##### Entries provided

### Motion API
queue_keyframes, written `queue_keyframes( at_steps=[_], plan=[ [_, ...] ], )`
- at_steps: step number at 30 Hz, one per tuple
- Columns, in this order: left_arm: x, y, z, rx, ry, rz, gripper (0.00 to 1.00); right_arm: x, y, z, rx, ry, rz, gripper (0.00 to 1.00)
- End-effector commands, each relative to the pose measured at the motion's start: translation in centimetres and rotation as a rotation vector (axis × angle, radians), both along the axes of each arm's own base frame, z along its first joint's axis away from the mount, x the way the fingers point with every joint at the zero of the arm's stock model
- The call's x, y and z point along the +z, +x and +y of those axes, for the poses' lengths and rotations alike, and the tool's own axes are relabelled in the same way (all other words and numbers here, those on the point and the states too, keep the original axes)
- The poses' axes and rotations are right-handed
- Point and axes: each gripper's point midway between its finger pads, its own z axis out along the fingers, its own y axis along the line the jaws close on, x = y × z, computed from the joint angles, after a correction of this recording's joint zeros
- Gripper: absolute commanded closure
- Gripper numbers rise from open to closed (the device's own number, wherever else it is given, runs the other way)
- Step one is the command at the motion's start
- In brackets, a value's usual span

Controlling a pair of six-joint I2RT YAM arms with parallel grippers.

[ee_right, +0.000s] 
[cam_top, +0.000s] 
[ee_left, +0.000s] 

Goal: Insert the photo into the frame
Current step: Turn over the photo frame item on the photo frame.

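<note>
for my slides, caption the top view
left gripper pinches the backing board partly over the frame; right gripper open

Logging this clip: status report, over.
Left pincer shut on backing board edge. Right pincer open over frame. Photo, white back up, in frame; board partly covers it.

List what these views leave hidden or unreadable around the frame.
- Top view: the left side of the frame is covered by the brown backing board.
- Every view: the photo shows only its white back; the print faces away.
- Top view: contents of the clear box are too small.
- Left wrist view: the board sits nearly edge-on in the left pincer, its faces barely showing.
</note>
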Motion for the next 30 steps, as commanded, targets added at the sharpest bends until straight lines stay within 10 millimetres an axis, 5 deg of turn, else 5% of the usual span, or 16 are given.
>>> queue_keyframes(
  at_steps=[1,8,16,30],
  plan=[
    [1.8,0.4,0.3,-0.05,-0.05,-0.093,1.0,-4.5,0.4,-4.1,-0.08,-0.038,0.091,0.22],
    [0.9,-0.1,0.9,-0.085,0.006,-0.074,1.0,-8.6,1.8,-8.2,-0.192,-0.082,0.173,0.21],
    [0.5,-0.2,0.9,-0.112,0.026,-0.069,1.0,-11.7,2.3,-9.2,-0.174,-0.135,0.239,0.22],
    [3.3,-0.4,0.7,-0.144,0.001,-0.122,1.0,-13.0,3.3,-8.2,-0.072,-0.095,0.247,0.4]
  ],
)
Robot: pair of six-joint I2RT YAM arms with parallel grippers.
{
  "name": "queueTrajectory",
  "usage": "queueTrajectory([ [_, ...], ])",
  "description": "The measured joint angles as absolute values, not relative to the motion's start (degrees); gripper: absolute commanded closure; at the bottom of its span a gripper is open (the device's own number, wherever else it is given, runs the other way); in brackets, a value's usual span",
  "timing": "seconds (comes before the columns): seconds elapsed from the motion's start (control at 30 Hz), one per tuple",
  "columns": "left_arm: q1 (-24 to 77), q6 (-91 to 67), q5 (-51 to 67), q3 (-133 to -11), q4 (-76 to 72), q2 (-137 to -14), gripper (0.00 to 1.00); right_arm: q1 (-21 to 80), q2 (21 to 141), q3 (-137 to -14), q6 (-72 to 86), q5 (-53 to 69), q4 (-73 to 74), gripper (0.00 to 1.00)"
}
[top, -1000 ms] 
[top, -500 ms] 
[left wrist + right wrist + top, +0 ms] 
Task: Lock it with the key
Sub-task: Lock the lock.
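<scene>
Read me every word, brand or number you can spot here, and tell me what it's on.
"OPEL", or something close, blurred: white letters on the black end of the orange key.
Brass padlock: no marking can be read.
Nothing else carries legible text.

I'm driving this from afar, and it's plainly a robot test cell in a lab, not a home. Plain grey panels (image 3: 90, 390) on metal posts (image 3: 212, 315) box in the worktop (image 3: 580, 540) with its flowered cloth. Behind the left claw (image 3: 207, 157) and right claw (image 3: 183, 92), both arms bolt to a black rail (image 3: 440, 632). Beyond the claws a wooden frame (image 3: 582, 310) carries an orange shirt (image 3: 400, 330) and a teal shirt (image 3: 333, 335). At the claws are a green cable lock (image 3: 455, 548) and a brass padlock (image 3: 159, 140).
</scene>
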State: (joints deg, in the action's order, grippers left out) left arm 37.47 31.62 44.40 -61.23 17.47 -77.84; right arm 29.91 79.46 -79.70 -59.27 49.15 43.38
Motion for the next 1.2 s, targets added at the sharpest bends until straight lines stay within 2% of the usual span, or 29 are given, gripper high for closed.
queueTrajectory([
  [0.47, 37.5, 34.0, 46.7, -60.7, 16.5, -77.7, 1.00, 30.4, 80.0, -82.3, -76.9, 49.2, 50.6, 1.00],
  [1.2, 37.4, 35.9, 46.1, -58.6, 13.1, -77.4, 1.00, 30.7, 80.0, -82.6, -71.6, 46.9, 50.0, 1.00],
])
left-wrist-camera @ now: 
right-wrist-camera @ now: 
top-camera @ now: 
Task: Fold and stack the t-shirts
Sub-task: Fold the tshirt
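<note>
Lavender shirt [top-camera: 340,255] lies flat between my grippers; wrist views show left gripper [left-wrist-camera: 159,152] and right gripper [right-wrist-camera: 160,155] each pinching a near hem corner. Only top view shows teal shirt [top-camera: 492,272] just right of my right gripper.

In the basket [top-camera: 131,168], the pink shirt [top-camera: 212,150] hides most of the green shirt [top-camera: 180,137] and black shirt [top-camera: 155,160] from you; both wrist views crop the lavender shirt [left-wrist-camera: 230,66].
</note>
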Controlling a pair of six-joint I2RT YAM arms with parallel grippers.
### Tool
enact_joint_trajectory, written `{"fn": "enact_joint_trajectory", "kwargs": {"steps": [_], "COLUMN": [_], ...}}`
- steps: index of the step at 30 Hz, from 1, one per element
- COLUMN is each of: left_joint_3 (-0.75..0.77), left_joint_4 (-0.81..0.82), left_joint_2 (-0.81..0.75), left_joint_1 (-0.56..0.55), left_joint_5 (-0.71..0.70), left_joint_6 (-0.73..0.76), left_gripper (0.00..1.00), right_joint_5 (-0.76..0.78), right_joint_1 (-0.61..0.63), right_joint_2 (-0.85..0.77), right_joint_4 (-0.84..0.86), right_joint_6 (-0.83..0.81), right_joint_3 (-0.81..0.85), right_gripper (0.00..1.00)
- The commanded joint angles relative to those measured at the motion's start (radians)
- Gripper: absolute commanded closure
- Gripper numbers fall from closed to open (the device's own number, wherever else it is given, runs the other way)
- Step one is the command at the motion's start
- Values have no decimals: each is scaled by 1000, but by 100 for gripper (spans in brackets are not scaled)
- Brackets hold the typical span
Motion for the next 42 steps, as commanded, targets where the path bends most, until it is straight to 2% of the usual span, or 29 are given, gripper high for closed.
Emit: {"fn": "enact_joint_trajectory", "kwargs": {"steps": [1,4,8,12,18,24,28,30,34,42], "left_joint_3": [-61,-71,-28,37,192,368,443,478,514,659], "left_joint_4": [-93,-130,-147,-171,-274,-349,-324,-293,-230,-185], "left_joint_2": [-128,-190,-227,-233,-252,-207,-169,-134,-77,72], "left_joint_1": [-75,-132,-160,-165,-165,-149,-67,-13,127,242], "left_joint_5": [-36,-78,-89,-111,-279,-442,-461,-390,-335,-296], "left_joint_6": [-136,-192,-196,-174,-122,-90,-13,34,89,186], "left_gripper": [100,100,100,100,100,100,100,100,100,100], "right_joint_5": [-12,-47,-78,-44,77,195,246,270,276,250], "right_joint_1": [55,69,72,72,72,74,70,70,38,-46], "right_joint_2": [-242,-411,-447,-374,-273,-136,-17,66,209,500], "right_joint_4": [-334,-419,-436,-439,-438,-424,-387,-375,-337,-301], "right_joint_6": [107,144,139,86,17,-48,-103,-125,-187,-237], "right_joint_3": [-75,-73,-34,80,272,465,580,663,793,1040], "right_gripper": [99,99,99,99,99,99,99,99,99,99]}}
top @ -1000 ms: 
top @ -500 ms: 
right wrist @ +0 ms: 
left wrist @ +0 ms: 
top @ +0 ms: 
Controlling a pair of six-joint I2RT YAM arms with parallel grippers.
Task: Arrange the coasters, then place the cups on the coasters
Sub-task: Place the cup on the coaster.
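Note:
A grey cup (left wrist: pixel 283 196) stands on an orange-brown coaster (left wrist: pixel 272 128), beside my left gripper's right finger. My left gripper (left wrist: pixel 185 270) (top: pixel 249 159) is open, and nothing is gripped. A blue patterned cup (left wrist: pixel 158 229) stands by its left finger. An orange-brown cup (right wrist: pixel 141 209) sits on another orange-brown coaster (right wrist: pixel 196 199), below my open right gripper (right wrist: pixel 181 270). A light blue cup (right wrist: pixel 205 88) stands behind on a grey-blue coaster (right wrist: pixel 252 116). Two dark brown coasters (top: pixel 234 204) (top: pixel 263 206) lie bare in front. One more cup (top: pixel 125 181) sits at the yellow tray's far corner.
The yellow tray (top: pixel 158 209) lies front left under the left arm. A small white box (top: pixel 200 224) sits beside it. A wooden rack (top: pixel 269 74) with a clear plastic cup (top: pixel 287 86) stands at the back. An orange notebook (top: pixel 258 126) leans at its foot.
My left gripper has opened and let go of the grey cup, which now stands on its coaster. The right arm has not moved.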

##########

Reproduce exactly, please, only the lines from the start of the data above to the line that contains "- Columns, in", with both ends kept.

### Motion API
queue_keyframes, written `queue_keyframes( at_steps=[_], plan=[ [_, ...] ], )`
- at_steps: step number at 30 Hz, one per tuple
- Columns, in this order: left_arm: x, y, z, rx, ry, rz, gripper (0.00 to 1.00); right_arm: x, y, z, rx, ry, rz, gripper (0.00 to 1.00)

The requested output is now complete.